Phonological analysis can be done using built-in feature charts based on Chomsky & Halle [SPE] or Hayes [Hayes2009], or a user may create his or her own specifications by either modifying these charts or uploading a new chart. Feature specifications can be used to pull out separate “tiers” of segments for analysis (e.g., consonants vs. vowels, all nasal elements, tonal contours, etc.). PCT comes with IPA transcription installed, with characters mapped to the two feature systems mentioned above. Again, users may create their own transcription-to-feature mappings by modifying the existing ones or uploading a new transcription-to-feature mapping file, and several alternative transcription-to-feature mapping files are available for download. There is (limited) support for syllabified corpora.

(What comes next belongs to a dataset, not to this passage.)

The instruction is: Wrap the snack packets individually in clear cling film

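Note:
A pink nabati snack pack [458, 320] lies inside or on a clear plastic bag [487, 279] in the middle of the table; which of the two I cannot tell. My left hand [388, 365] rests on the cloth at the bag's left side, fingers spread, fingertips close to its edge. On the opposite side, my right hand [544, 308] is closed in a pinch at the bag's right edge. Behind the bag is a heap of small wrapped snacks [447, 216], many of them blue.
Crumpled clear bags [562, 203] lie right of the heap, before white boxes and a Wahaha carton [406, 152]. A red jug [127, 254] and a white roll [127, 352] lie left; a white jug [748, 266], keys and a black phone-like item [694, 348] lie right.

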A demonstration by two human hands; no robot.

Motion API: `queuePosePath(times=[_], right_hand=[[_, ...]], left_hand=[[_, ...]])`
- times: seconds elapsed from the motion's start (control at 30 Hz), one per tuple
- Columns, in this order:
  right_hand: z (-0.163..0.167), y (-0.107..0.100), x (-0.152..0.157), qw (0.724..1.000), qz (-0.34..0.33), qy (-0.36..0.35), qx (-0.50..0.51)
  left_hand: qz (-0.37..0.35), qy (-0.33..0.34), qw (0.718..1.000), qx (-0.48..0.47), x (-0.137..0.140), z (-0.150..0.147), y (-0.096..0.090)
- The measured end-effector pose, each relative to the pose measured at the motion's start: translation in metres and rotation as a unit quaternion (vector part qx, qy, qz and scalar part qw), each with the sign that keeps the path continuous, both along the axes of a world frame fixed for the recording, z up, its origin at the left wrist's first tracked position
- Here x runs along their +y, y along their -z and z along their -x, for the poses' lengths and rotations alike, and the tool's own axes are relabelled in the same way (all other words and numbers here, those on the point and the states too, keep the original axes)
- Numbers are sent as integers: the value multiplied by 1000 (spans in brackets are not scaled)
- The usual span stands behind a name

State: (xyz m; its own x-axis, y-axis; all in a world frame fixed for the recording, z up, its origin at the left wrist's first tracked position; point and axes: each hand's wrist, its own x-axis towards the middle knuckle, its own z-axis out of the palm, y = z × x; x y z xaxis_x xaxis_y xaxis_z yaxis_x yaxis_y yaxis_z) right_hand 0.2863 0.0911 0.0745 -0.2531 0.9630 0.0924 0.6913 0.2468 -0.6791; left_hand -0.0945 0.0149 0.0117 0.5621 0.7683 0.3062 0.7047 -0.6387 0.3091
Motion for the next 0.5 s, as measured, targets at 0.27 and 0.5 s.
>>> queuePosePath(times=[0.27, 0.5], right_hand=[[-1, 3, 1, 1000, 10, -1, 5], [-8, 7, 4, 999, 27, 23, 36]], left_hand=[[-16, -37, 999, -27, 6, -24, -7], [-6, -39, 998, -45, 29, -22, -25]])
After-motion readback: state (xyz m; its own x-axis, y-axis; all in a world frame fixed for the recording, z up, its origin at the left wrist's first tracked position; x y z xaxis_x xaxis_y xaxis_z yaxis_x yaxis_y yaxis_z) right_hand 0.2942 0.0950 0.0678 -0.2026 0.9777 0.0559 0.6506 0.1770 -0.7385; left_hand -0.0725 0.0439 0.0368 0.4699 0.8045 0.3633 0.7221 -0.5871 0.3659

Analysis can be done using type or token frequency, if token frequency is available in the corpus. All analyses are presented both on screen and saved to plain .txt files in user-specfied locations.

The following sections walk through the specifics of downloading, installing, and using the various components of Phonological CorpusTools. We will do our best to keep the software up to date and to answer any questions you might have about it; questions, comments, and suggestions should be sent to Kathleen Currie Hall. Note that (as of 1.4.1) we no longer provide active support for the command-line interface of PCT.

See Release Notes for full release notes for each version. We always recommend using the most recent version. We have noted a few crucial differences between versions below:

  • In versions of PCT prior to 1.5.0, duplicated phonological searches / analyses resulted in cumulative results, e.g., reported frequencies that summed over every instance of a repeated search.

  • In versions of PCT prior to 1.4.1, the calculation of functional load had a bug where the minimal pair-based algorithm returned counts based on token frequencies instead of type frequencies and the change-in-entropy algorithm sometimes crashed.

Code and interfaces

PCT is written in Python 3.4, and users are welcome to add on other functionality as needed. The software works on any platform that supports Python (Windows, Mac, Linux). All code is available on the GitHub repository; the details for getting access are given in Downloading and installing.

There is a graphical user interface (GUI). Initial versions also included a command-line interface, but this has not been kept up to date with the GUI functionality. In the following sections, we generally discuss interface-independent aspects of some functionality first, and then detail how to implement it in the GUI.

Deprecated information about the command line: The command-line interface is accessed using command line scripts that are installed on your machine along with the core PCT GUI.

NOTE: If you did not install PCT on your computer but are instead running the GUI through a binary file (executable), then the command line scripts are not installed on your computer either. In order to run them, you will need to download the PCT source code and then find the scripts within the command_line subdirectory. These can then be run as scripts in Python 3.

The procedure for running command-line analysis scripts is essentially the same for any analysis. First, open a Terminal window (on Mac OS X or Linux) or a CygWin window (on Windows, can be downloaded at https://www.cygwin.com/). Using the “cd” command, navigate to the directory containing your corpus file. If the analysis you want to perform requires any additional input files, then they must also be in this directory. (Instead of running the script from the relevant file directory, you may also run scripts from any working directory as long as you specify the full path to any files.) You then type the analysis command into the Terminal and press enter/return to run the analysis. The first (positional) argument after the name of the analysis script is always the name of the corpus file.